(Beginning of DATASET EXTRACT)
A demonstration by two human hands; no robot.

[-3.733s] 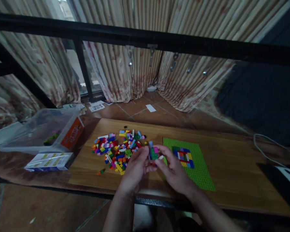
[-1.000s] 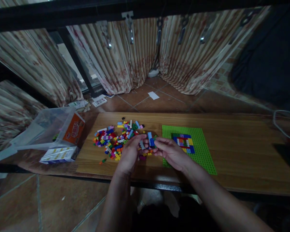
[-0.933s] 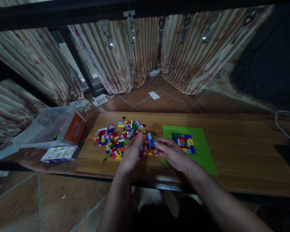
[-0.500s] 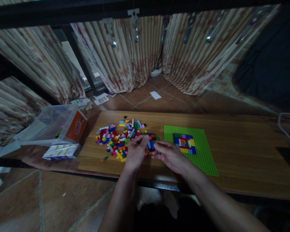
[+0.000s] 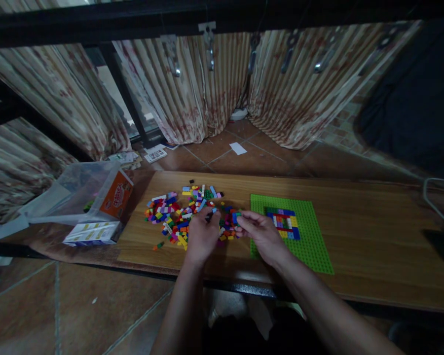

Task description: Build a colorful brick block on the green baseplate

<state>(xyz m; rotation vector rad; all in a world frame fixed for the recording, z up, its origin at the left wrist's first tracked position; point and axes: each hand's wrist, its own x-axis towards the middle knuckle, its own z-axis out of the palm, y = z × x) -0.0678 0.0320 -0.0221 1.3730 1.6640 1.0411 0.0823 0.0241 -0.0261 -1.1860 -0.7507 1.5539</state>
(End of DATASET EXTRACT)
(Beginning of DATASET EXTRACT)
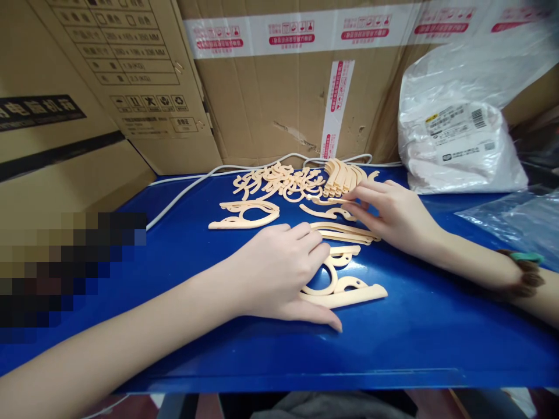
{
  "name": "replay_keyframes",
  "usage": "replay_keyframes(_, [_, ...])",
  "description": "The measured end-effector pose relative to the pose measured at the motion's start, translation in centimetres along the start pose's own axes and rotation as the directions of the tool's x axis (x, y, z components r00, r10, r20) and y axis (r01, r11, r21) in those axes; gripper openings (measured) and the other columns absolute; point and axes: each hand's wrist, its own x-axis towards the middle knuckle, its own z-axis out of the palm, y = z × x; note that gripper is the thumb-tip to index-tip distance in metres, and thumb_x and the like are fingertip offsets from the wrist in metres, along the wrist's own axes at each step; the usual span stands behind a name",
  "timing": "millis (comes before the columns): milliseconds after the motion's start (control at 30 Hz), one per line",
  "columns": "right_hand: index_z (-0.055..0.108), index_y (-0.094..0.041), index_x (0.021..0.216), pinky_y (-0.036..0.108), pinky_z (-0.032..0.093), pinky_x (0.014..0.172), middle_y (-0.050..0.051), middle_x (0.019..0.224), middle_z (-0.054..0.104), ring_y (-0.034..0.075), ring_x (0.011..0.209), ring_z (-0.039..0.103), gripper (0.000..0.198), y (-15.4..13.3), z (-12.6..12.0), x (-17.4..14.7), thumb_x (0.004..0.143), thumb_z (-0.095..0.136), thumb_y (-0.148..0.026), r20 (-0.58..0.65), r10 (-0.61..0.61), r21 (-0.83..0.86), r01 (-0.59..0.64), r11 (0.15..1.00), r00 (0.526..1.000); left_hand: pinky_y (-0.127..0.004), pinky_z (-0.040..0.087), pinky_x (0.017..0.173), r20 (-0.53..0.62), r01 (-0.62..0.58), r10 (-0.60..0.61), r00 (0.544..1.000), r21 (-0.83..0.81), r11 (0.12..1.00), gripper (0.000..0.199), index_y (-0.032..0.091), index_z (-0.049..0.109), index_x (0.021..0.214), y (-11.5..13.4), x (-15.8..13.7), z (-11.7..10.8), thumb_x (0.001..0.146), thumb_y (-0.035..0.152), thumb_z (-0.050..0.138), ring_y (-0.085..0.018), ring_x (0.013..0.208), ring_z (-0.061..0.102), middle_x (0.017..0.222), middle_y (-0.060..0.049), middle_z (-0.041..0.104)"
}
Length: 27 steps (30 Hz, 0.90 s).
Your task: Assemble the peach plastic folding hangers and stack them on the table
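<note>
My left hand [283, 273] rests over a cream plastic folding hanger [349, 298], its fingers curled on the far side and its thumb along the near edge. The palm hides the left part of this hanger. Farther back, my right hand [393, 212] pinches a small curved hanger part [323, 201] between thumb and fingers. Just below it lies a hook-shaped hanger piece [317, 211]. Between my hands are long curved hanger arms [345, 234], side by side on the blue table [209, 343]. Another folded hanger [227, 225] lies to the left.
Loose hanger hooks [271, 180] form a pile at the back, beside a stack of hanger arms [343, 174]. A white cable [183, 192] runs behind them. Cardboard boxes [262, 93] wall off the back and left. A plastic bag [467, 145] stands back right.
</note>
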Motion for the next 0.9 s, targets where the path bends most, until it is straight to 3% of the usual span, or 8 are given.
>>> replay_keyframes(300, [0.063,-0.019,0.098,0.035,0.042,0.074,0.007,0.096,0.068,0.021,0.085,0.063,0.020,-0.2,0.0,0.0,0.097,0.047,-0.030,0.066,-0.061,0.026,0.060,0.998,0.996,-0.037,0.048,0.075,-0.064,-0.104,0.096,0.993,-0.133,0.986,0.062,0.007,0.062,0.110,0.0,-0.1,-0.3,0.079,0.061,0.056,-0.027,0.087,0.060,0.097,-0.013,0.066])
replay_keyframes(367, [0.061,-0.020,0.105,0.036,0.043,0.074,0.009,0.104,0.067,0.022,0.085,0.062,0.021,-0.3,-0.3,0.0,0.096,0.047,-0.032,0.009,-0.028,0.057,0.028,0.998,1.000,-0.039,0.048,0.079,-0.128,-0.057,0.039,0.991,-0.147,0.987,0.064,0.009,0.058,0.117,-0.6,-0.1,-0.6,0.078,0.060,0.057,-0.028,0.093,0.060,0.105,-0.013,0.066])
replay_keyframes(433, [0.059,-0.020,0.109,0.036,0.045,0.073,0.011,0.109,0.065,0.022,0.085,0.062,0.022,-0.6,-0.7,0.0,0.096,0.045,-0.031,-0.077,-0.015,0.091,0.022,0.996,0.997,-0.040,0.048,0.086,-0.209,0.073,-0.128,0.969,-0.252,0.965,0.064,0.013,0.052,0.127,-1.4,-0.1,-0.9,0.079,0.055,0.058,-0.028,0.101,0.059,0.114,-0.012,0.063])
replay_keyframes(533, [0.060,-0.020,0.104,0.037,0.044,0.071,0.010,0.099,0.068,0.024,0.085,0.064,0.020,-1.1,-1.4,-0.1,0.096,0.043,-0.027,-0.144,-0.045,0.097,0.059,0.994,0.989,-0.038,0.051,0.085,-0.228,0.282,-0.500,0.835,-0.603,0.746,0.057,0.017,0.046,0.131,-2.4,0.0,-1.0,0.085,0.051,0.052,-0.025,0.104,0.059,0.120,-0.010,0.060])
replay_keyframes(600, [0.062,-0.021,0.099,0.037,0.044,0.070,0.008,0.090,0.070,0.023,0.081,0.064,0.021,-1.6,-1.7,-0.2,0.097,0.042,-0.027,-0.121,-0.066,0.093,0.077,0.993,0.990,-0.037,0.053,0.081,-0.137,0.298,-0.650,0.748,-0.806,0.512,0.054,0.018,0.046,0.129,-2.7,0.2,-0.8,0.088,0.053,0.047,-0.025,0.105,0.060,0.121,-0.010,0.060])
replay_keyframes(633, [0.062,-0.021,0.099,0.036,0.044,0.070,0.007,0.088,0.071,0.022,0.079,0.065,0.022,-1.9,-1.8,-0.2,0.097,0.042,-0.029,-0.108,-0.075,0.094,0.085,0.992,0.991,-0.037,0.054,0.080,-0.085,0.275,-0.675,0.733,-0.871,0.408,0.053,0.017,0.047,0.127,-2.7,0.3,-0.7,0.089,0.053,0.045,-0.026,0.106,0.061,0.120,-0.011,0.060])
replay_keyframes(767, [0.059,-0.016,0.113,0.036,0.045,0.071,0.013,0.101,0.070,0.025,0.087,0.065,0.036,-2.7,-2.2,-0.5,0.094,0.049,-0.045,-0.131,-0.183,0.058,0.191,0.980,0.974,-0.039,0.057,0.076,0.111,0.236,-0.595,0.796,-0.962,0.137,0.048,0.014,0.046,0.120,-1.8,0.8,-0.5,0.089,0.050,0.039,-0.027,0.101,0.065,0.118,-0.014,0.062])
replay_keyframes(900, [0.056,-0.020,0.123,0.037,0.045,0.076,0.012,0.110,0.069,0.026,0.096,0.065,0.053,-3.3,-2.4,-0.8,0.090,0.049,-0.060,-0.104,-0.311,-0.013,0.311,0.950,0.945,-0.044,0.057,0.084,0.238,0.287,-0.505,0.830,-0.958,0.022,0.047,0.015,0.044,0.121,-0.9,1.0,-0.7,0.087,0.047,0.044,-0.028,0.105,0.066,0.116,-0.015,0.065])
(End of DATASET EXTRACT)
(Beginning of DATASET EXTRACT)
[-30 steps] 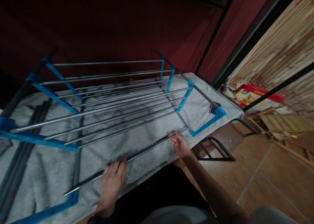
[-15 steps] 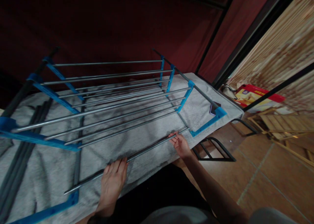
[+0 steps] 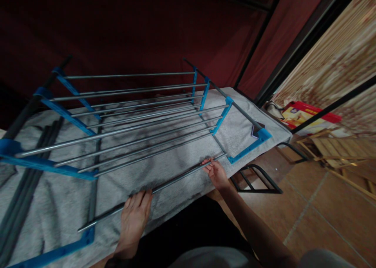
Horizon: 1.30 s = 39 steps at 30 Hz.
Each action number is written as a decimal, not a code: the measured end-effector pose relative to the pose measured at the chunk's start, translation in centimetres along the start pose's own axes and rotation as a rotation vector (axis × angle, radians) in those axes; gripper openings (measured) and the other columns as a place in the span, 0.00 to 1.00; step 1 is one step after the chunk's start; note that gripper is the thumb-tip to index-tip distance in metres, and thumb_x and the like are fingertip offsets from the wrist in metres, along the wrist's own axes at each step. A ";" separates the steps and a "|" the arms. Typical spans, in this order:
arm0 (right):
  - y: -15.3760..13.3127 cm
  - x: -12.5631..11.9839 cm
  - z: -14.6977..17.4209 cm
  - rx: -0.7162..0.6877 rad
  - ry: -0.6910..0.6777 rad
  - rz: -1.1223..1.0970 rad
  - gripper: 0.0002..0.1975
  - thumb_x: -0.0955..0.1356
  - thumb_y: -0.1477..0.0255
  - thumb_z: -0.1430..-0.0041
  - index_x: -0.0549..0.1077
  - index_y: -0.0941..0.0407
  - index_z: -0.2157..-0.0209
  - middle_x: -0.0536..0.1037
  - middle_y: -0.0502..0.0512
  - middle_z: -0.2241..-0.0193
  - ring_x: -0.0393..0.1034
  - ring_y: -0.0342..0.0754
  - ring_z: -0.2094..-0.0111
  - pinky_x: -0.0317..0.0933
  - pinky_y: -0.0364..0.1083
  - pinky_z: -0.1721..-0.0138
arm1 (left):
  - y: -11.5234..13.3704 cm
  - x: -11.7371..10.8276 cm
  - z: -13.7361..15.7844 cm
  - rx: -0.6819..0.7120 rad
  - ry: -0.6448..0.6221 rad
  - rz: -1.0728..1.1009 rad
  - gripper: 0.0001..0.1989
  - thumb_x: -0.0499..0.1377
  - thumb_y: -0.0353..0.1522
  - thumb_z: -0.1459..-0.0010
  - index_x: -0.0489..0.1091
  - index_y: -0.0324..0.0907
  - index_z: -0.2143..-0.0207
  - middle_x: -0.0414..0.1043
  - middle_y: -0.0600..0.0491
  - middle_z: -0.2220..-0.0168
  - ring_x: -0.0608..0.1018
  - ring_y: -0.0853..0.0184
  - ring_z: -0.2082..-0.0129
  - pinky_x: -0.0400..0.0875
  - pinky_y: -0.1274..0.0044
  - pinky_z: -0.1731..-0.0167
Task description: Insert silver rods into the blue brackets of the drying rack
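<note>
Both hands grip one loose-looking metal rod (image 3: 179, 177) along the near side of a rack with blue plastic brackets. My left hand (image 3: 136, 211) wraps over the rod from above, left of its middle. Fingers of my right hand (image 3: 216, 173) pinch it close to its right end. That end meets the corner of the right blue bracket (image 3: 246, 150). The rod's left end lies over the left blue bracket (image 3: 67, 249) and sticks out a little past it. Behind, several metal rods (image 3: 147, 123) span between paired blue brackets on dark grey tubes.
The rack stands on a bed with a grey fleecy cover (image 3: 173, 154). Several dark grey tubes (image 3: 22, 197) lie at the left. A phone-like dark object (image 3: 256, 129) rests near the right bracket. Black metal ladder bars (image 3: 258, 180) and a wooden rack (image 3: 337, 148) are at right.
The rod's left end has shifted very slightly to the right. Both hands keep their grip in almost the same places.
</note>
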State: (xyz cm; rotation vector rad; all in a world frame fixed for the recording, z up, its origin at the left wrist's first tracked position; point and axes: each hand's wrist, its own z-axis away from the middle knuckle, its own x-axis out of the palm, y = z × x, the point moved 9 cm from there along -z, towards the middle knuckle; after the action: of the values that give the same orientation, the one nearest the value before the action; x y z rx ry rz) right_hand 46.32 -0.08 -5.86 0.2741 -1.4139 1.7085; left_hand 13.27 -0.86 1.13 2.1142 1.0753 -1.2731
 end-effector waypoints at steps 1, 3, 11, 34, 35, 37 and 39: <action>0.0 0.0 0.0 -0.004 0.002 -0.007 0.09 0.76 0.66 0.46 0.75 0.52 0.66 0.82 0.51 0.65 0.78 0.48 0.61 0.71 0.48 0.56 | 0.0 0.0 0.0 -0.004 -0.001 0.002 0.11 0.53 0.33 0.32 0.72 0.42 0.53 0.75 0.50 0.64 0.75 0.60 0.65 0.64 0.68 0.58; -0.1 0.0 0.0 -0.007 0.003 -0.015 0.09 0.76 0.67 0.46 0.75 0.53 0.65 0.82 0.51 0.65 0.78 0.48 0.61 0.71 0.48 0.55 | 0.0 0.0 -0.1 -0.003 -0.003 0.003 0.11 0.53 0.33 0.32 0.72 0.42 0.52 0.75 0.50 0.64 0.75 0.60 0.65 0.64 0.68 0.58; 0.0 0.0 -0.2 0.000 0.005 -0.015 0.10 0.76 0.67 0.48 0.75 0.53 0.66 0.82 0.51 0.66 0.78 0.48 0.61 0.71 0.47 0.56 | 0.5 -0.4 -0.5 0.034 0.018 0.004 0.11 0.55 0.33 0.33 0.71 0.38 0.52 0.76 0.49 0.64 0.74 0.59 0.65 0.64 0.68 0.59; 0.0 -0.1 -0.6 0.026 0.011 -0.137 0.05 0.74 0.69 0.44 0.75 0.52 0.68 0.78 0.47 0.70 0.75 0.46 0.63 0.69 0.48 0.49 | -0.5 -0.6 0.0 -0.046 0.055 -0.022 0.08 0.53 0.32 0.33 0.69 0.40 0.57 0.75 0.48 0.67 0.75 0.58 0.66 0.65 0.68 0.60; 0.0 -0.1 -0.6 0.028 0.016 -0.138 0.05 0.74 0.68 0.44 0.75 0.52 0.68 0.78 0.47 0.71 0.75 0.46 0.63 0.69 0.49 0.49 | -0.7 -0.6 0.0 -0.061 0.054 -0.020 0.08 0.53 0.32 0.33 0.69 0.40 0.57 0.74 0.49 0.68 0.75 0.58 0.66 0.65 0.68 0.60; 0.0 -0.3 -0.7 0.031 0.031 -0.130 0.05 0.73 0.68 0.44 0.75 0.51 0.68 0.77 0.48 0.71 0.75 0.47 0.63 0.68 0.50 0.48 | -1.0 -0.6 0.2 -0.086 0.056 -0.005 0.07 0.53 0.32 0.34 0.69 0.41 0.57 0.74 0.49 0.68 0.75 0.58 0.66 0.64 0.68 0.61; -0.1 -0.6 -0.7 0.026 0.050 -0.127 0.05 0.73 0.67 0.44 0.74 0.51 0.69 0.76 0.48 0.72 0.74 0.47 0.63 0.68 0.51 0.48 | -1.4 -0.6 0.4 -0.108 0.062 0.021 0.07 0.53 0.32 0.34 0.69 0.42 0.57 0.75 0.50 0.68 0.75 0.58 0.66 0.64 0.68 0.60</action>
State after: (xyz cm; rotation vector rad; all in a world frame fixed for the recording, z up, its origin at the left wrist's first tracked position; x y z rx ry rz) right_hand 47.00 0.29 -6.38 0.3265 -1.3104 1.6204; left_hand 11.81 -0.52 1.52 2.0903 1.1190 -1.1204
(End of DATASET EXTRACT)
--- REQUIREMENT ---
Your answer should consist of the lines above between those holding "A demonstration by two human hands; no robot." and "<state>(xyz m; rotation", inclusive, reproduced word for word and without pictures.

--- SOLUTION FOR THIS PROBLEM ---
A demonstration by two human hands; no robot.

[-3.733s] 
[-1.000s] 
[-0.933s] 
[-0.500s] 
[+0.000s] 

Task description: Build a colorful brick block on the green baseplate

<state>(xyz m; rotation vector rad; all in a world frame fixed for the recording, z up, its origin at the left wrist's first tracked position; point and axes: each hand's wrist, its own x-axis towards the middle knuckle, its own z-axis out of the palm, y = z × x) -0.0678 0.0320 -0.0221 1.3730 1.6640 1.0411 0.0823 0.0241 -0.0261 -1.1860 -0.7507 1.5539</state>

This exercise requires no further response.